Entertainment Tonight reported yesterday that Angelina Jolie and Brad Pitt’s temporary custody agreement was approved by a judge last Friday. As we know, both sides agreed that she gets full physical custody of their six kids for now and he gets to visit. ET adds that child custody psychologist Ian Russ will decide when and how often Brad gets to visit and the visits will be monitored by a therapist. The entire family, including St. Angie and Brad, will continue to get therapy. This agreement is just temporary and Brad is still trying to get joint custody, which TMZ says is fucking with Angie’s ultimate goal to take a full-time gig with United Nations in London. In a few months when we’re all breathing in apocalypse dust while sitting on a pile of rubble, we’re going to say, “Thanks, Brad,” because if he just gave St. Angie full custody, she could’ve moved to London and SAVED THE WORLD!
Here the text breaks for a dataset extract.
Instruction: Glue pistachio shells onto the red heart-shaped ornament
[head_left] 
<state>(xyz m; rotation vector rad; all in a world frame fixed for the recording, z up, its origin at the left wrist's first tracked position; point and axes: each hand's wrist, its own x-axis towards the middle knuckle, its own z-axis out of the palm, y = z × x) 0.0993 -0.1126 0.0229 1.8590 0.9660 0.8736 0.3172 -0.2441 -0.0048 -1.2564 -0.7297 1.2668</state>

We first heard about Angie’s alleged plans to get a UN job a few months ago, but I guess Team Pitt finally figured out what the number to TMZ’s tip line is, because TMZ threw up a story about that today. Angie’s rep denies it, but TMZ’s sources still say that she wants to move all of her children to London and Brad is a greasy, dick-cheese covered monkey wrench in her plans. Sources say that the unbreakable holy union of Brangelina started breaking more than a year ago and she was looking for a reason to dump him. That reason apparently came when Brad allegedly went crazy on Maddox Jolie-Pitt on a private jet. The FBI and the Department of Children and Family Services has since declared Brad off the hook.
TMZ’s sources also say that two members of Angie’s Justice League-level dream team have been telling her that she could be Secretary General of the United Nations. In order to get her dream job, Angie needs to be able to move the children out of the country and that will be hard to do if Brad gets joint physical custody. Angie will have to prove that Brad gets an F in parenting if she wants full physical custody. Sources also claim that those two members of her dream team “orchestrated” DCFS’ involvement.
St. Angie’s rep once again stomped out TMZ’s story and said that she wants to continue therapy with Brad and the kids.
TMZ also says that as part of the temporary custody agreement, Brad will still get randomly drug and booze tested at least 4 times a month. FOUR FUCKING TIMES A MONTH! That would be a serious Sophie’s Choice for me. Do I let go of something that cures headaches (a precious bong) or something that causes headaches (kids)? Eh, I’d hold on to my bong, because with kids, you can always Skype with them and send them a birthday card with a $20 bill in it every year. And that’s more than my dad did! But seriously, Brad better watch out and be on guard at all times. Because I have a feeling that the night before one of his “random” drugs tests, the Ghost of Stoner Present will magically appear in a cloud of good shit vapor at the foot of his bed and tempt him to take a puff. And yes, the Ghost of Stoner Present will be a giant smokeable bong. And yes, inside of that giant smokeable bong will be a member of St. Angie’s dream team.